Quand il la quitte en 1997, lassé par ses accès de folie, elle tombe en dépression et part se reposer à la Priory Clinic de Londres. Elle déclarera ensuite dans Vogue : « Nous avions tous pour habitude de nous saouler aux défilés. » Le livre Champagne Supernovas de Maureen Callahan sorti en 2014 le confirme : l’existence de la top dans les années 90 était plus que débridée. Au moment de son explosion, elle picolait tellement qu’elle restait parfois deux semaines d’affilées sans sortir de son lit. L’auteur écrit : « Kate était capable de sniffer trois grammes de cocaïne et de boire une bouteille entière de vodka à elle toute seule. On la surnommait à l’époque "The Tank" (la citerne) pour sa capacité à boire d’énormes quantités d’alcool, très vite. » Lorsque Katherine apprend en 1998 que Depp est en couple avec Vanessa Paradis et qu’elle attend un enfant, elle s’envole pour Ibiza se défoncer deux semaines. Et elle se fera même hospitaliser après des excès en Thaïlande et peu après Ibiza. Les tabloïds révèlent aussi les soirées à teneur très sexuelle que fréquentait Katherine avec son couple d’amis Jude Law et Sadie Frost, réputés pour leurs orgies.
SUPER GROUPIE
Alors qu’elle enchaîne les contrats et les couvertures de magazines (plus de 300 en tout), Katherine continuera de faire la fête, photographiée le teint diaphane à la sortie des clubs. En fait, celle qui a chanté avec Primal Scream et les Babyshambles, tient plus de la rock star que du mannequin au train de vie healthy. Elle ne commencera le sport et le jus vert que passée la quarantaine quand elle deviendra patronne de sa propre agence de mannequins. D’ailleurs, son crew est surtout constitué de musiciens. David Bowie, Ron Wood, Iggy Pop, Keith Richards, Oasis... La blonde joue aussi dans des clips de Marianne Faithfull, George Michael, Paul McCartney, Johnny Cash et The White Stripes (signé Sofia Coppola).
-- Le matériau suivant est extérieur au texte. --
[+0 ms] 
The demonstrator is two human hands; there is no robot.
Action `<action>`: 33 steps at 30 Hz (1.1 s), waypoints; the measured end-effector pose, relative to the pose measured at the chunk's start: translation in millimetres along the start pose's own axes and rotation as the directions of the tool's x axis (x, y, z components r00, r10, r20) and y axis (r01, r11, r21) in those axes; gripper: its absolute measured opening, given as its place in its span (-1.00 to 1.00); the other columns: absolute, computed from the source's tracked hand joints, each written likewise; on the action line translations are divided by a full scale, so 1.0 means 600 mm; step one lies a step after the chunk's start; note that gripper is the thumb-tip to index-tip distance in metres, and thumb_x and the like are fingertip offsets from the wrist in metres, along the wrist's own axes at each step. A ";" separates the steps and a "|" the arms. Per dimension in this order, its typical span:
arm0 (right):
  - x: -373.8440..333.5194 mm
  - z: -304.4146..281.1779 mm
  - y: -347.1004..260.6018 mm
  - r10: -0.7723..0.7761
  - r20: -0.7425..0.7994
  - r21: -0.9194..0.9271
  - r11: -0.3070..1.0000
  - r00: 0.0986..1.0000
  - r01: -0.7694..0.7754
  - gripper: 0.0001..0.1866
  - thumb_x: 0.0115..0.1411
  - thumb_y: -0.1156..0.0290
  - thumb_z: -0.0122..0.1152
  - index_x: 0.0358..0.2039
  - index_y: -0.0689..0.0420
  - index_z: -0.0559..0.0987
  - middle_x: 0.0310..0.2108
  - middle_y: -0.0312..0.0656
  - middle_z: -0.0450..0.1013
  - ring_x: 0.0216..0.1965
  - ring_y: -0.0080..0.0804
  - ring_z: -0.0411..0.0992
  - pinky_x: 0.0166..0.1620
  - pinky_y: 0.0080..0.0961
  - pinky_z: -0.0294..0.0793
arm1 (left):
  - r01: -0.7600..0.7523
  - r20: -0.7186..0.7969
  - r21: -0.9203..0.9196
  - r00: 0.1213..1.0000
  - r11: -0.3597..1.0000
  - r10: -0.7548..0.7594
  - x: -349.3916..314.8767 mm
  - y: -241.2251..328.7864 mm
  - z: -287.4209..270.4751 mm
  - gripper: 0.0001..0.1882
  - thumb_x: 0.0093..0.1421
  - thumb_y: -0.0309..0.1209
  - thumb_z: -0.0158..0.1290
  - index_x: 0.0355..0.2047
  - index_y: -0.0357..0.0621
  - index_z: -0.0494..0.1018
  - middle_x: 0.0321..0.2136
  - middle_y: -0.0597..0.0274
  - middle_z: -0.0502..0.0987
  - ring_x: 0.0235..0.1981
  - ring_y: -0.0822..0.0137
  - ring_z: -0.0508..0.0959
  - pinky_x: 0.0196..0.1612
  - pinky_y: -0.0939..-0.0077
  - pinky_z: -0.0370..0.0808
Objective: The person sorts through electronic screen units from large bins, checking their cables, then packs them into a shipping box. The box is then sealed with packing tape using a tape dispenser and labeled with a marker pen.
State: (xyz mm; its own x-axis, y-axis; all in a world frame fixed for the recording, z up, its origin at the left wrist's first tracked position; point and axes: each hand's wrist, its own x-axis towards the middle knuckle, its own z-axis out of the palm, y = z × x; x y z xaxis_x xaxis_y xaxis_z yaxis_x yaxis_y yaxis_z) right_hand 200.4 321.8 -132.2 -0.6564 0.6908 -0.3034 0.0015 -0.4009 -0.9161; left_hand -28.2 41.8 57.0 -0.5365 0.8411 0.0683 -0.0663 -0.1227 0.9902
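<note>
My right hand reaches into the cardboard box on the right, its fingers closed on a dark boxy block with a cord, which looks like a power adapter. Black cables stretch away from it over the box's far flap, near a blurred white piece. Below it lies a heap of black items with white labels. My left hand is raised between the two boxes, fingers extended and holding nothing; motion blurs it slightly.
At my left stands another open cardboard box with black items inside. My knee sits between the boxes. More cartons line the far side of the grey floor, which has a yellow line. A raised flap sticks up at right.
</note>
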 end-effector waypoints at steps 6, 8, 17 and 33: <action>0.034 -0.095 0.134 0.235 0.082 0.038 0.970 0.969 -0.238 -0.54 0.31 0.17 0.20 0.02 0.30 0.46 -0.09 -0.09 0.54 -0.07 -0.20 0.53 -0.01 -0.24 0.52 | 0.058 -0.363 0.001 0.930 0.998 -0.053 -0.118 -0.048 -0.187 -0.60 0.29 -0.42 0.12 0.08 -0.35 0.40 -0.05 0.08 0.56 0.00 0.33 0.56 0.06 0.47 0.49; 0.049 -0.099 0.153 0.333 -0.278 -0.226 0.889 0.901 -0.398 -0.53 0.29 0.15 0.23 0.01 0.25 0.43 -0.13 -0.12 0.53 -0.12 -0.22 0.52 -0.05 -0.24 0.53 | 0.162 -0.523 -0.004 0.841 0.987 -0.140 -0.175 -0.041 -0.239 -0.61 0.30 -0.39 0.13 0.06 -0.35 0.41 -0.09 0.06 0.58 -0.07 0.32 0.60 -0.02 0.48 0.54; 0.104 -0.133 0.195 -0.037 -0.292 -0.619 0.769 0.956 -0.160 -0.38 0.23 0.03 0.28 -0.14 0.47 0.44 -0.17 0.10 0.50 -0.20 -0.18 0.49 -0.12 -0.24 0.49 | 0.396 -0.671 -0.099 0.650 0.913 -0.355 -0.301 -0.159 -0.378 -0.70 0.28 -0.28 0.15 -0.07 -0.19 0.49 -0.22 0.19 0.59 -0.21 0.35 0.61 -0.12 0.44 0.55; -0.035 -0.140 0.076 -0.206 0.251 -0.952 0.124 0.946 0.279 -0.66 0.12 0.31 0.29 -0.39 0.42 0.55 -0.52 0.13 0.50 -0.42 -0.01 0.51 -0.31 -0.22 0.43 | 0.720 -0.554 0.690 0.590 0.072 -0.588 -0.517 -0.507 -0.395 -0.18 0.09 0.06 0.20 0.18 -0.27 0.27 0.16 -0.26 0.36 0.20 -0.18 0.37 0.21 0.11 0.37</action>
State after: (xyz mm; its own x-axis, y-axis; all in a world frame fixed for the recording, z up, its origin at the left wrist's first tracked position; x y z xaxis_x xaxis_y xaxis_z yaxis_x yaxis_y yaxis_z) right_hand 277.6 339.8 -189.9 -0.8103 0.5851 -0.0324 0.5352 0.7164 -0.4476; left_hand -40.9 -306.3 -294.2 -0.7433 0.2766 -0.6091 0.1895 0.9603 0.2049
Elle posera même pour la sublime pochette d’Olympia de son grand ami Bryan Ferry (Roxy Music). Dans le milieu, Katherine a la réputation d’une super groupie, qui choisit ses futurs petits amis en reluquant la presse musicale. Elle vivra une passion avec Jamie Hince des Kills qu’elle épousera et surtout, le sulfureux Pete Doherty rencontré en 2005. A eux deux, ils vont incarner la trinité "sexe, drogue et rock’ n’ roll" en trainant leurs bottes élimées et leurs cigarettes dans les festivals de rock et les soirées sans fin.
COCAÏNE KATE
Sauf que son amour fusionnel pour Pete va la conduire momentanément à sa perte. En septembre 2005, le tabloïd anglais The Daily Mirror publie une photo la montrant consommant de la cocaïne. L’incident lui fait perdre aussitôt de nombreux contrats. Alors qu’elle se fige depuis des années dans le silence et le mystère, elle doit publiquement s’excuser. La love story entre Moss et la mode toucherait-elle à sa fin ? C’est mal connaître la capacité de résilience de Katherine. Après une cure de désintoxication, le mannequin fait son retour et se voit soutenue par Anna Wintour. Les marques la redemandent et trois ans après, Forbes indique qu’elle est la troisième top la mieux payée au monde. Le scandale semble avoir décuplé l’aura rock de Katherine, qui vend plus que son corps et son image depuis déjà longtemps. Proclamée muse "héroïne chic", elle gagnait après le scandale 9 millions de dollars par an et se ferait payer 400 000 dollars par shooting d’après le Vanity Fair US. A propos de son refus de se marier à l’église avec Jamie Hince, Katherine avait déclaré : « On aurait tous brûlé en enfer avec toute la merde qu’on a fait dans notre vie. » Mais elle a oublié de dire que plus que n’importe quelle autre, elle aura su transformer la boue en or.